▶ **Problem details**
Every entry must be repeated exactly. Exclude all pictures.

(Collection entries)
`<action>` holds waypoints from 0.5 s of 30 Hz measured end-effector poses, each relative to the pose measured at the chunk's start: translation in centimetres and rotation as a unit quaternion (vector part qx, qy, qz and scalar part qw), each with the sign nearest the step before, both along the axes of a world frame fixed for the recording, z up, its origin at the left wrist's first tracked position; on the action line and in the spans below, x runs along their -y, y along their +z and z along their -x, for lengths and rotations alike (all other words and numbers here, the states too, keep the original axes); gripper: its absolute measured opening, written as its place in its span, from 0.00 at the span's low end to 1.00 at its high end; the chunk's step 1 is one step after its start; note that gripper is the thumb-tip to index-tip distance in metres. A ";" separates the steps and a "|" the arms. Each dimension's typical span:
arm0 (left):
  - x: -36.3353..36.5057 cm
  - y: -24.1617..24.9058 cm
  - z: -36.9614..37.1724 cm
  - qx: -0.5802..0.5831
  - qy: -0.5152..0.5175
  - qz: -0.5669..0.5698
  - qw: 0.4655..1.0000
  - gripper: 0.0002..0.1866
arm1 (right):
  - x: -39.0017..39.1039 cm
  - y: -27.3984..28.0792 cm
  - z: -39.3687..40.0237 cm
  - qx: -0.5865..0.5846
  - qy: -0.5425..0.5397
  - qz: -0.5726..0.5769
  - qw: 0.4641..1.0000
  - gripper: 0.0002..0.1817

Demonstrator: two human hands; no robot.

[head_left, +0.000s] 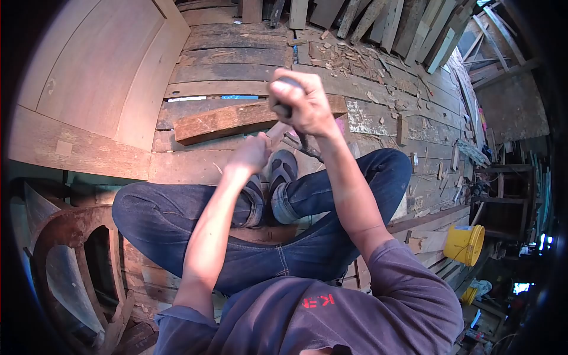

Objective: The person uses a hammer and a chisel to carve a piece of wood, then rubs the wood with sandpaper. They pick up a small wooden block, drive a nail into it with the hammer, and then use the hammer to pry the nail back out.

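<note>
My right hand (305,106) is raised in front of me, its fingers wrapped round a dark handle (288,83) with a rounded end. A thin dark metal part (307,148) runs down below that fist. Lower and to the left, my left hand (251,157) is closed on a pale wooden piece (277,131), which slants up towards the right wrist. Both hands are over my shoes, between my bent knees. Just beyond them a thick reddish-brown timber (228,122) lies across the plank floor. What the metal part ends in is hidden.
A panelled wooden door (97,77) fills the left side, with a curved wooden frame (71,231) below it. Wood chips (349,59) litter the plank floor (207,56). Boards (378,23) lean at the back. A yellow bucket (464,244) stands at the right.
</note>
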State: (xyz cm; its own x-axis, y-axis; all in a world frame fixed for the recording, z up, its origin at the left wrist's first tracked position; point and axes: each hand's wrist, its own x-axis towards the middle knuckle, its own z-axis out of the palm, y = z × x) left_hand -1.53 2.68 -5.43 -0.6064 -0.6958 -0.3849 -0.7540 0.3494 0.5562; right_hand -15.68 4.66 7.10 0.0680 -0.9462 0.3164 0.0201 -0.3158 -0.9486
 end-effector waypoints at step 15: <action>2.2 2.5 -1.8 -0.071 -0.020 -0.093 0.993 0.20 | -1.0 2.1 4.4 0.130 -0.044 0.030 0.990 0.23</action>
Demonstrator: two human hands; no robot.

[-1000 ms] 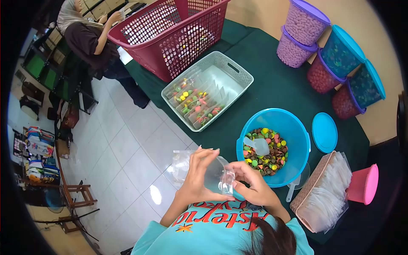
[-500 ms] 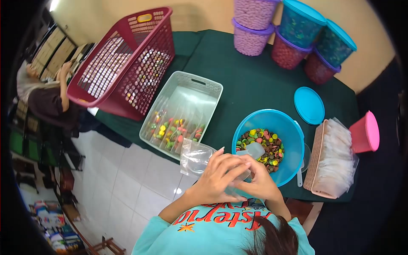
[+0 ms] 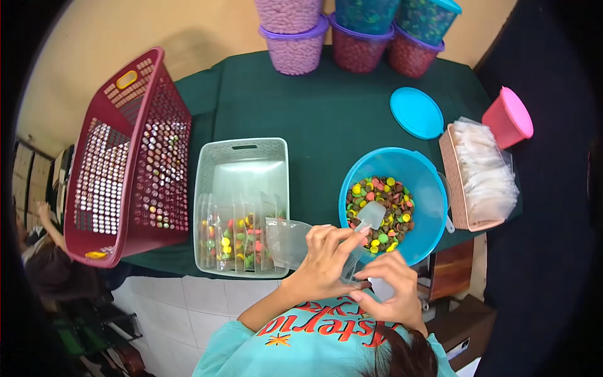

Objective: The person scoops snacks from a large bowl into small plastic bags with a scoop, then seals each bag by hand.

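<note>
My left hand [image 3: 323, 261] is closed around a clear plastic bag [image 3: 286, 242], whose flat end sticks out to the left over the rim of the light grey basket [image 3: 284, 166]. My right hand [image 3: 396, 289] is curved, thumb and fingers apart, its tips close to the bag's near end; whether they touch the film is hard to see. Beyond the hands, a blue bowl [image 3: 433, 195] holds many brown, yellow, green and pink button-shaped pieces [image 3: 386, 188]. A translucent scoop [image 3: 372, 215] lies over them, its handle running toward my left fingers. Filled clear bags [image 3: 235, 235] stand in the grey basket.
A tall maroon basket [image 3: 160, 107] stands at left, a person's arm [image 3: 51, 225] beyond it. Lidded tubs [image 3: 358, 47] are stacked at the back. Right of the bowl are a blue lid [image 3: 416, 113], a woven basket [image 3: 455, 182] of clear bags and a pink tub [image 3: 507, 118].
The view has turned and shifted, so the table's things sit differently in it. My right hand has drawn away from my left, and its fingers have spread apart. The bag stays in my left hand.
</note>
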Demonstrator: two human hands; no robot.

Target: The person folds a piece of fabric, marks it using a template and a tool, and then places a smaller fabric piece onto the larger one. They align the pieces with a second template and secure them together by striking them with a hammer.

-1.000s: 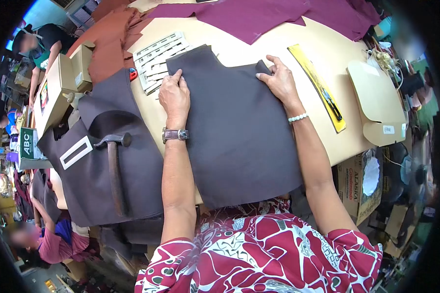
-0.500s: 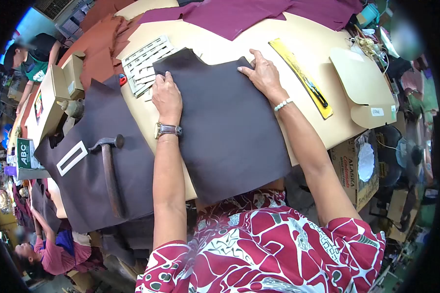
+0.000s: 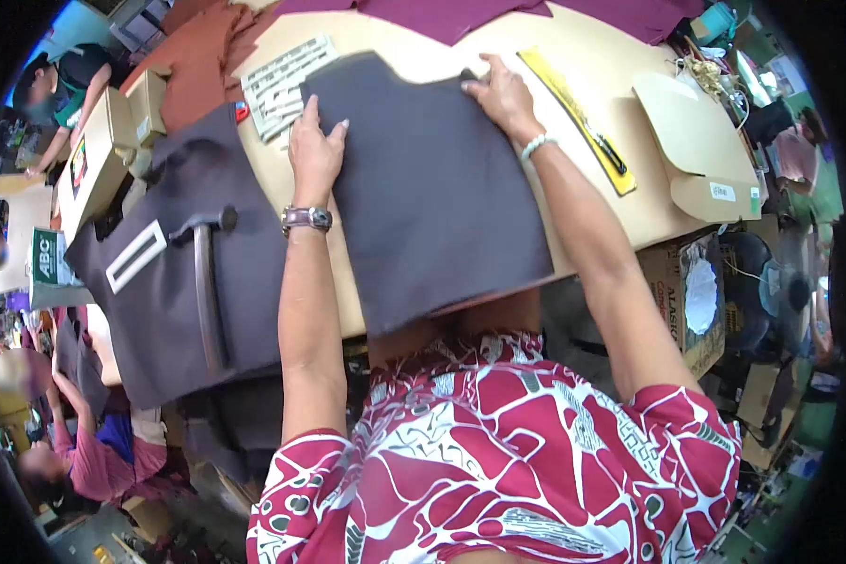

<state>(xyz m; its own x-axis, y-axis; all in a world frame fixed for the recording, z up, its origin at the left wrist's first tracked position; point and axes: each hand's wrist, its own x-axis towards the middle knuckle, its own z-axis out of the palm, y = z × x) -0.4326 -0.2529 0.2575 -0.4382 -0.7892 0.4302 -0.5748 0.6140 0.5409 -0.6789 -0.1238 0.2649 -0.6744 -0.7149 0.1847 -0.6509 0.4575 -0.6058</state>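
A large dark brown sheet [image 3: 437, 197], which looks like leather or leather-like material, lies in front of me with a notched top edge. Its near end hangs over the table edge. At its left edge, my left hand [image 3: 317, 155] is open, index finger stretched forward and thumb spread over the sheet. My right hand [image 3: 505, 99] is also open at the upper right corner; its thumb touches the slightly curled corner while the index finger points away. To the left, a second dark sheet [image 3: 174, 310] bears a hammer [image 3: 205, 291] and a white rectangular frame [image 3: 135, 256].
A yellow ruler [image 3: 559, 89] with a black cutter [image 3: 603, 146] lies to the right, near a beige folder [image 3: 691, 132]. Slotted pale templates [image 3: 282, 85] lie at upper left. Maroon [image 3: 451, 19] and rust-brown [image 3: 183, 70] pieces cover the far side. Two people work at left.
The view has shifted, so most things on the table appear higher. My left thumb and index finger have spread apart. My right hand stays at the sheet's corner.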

▶ **Task answer**
`<action>` holds waypoints from 0.5 s of 30 Hz measured end-effector poses, each relative to the pose measured at the chunk's start: translation in centimetres and rotation as a unit quaternion (vector part qx, qy, qz and scalar part qw), each with the sign nearest the step before, both along the axes of a world frame fixed for the recording, z up, its origin at the left wrist's first tracked position; on the action line and in the spans below, x runs along their -y, y along their +z and z along their -x, for lengths and rotations alike (all other words and numbers here, the states too, keep the original axes); gripper: its absolute measured opening, written as its place in its span, from 0.00 at the span's low end to 1.00 at its high end; the chunk's step 1 is one step after its start; note that gripper is the thumb-tip to index-tip distance in metres. A ";" separates the steps and a "|" the arms. Each dimension's typical span:
arm0 (left):
  - x: -36.3353..36.5057 cm
  - y: -24.1617..24.9058 cm
  - z: -36.9614..37.1724 cm
  - qx: -0.5802..0.5831
  - qy: -0.5152..0.5175
  - qz: -0.5669..0.5698
  - qw: 0.4655..1.0000
  - gripper: 0.0002..0.1866
arm1 (right):
  - x: -39.0017..39.1039 cm
  - y: -27.3984..28.0792 cm
  - z: -39.3687..40.0237 cm
  - qx: -0.5865..0.5846
  - qy: -0.5425..0.5397
  - qz: -0.5726..0.5769
  - qw: 0.4641..1.0000
  - gripper: 0.0002..0.1817

Demonstrator: two human hands; no robot.

[head_left, +0.000s] 

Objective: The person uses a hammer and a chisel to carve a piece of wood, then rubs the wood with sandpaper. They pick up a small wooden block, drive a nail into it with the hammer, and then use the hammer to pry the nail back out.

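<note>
My right hand (305,106) is raised in front of me, its fingers wrapped round a dark handle (288,83) with a rounded end. A thin dark metal part (307,148) runs down below that fist. Lower and to the left, my left hand (251,157) is closed on a pale wooden piece (277,131), which slants up towards the right wrist. Both hands are over my shoes, between my bent knees. Just beyond them a thick reddish-brown timber (228,122) lies across the plank floor. What the metal part ends in is hidden.
A panelled wooden door (97,77) fills the left side, with a curved wooden frame (71,231) below it. Wood chips (349,59) litter the plank floor (207,56). Boards (378,23) lean at the back. A yellow bucket (464,244) stands at the right.
</note>
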State: (xyz cm; its own x-axis, y-axis; all in a world frame fixed for the recording, z up, its origin at the left wrist's first tracked position; point and axes: each hand's wrist, its own x-axis towards the middle knuckle, its own z-axis out of the palm, y = z × x) left_hand -1.53 2.68 -5.43 -0.6064 -0.6958 -0.3849 -0.7540 0.3494 0.5562; right_hand -15.68 4.66 7.10 0.0680 -0.9462 0.3164 0.0201 -0.3158 -0.9486
 end-effector waypoints at step 15: <action>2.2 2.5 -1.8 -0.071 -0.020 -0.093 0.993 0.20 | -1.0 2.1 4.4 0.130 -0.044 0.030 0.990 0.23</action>
Demonstrator: two human hands; no robot.

[-1000 ms] 
[-500 ms] 
[+0 ms] 

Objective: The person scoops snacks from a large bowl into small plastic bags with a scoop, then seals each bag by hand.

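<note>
My left hand [image 3: 323, 261] is closed around a clear plastic bag [image 3: 286, 242], whose flat end sticks out to the left over the rim of the light grey basket [image 3: 284, 166]. My right hand [image 3: 396, 289] is curved, thumb and fingers apart, its tips close to the bag's near end; whether they touch the film is hard to see. Beyond the hands, a blue bowl [image 3: 433, 195] holds many brown, yellow, green and pink button-shaped pieces [image 3: 386, 188]. A translucent scoop [image 3: 372, 215] lies over them, its handle running toward my left fingers. Filled clear bags [image 3: 235, 235] stand in the grey basket.
A tall maroon basket [image 3: 160, 107] stands at left, a person's arm [image 3: 51, 225] beyond it. Lidded tubs [image 3: 358, 47] are stacked at the back. Right of the bowl are a blue lid [image 3: 416, 113], a woven basket [image 3: 455, 182] of clear bags and a pink tub [image 3: 507, 118].
The view has turned and shifted, so the table's things sit differently in it. My right hand has drawn away from my left, and its fingers have spread apart. The bag stays in my left hand.
</note>
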Demonstrator: two human hands; no robot.

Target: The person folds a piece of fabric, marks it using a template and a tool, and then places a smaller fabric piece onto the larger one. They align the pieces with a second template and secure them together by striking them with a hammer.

-1.000s: 
-0.500s: 
+0.000s: 

<state>(xyz m; its own x-axis, y-axis; all in a world frame fixed for the recording, z up, its origin at the left wrist's first tracked position; point and axes: each hand's wrist, its own x-axis towards the middle knuckle, its own z-axis out of the palm, y = z × x) -0.4326 -0.2529 0.2575 -0.4382 -0.7892 0.4302 -0.5748 0.6140 0.5409 -0.6789 -0.1238 0.2649 -0.6744 -0.7149 0.1847 -0.6509 0.4575 -0.6058</state>
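A large dark brown sheet [image 3: 437, 197], which looks like leather or leather-like material, lies in front of me with a notched top edge. Its near end hangs over the table edge. At its left edge, my left hand [image 3: 317, 155] is open, index finger stretched forward and thumb spread over the sheet. My right hand [image 3: 505, 99] is also open at the upper right corner; its thumb touches the slightly curled corner while the index finger points away. To the left, a second dark sheet [image 3: 174, 310] bears a hammer [image 3: 205, 291] and a white rectangular frame [image 3: 135, 256].
A yellow ruler [image 3: 559, 89] with a black cutter [image 3: 603, 146] lies to the right, near a beige folder [image 3: 691, 132]. Slotted pale templates [image 3: 282, 85] lie at upper left. Maroon [image 3: 451, 19] and rust-brown [image 3: 183, 70] pieces cover the far side. Two people work at left.
The view has shifted, so most things on the table appear higher. My left thumb and index finger have spread apart. My right hand stays at the sheet's corner.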

Nothing else is needed for this exercise.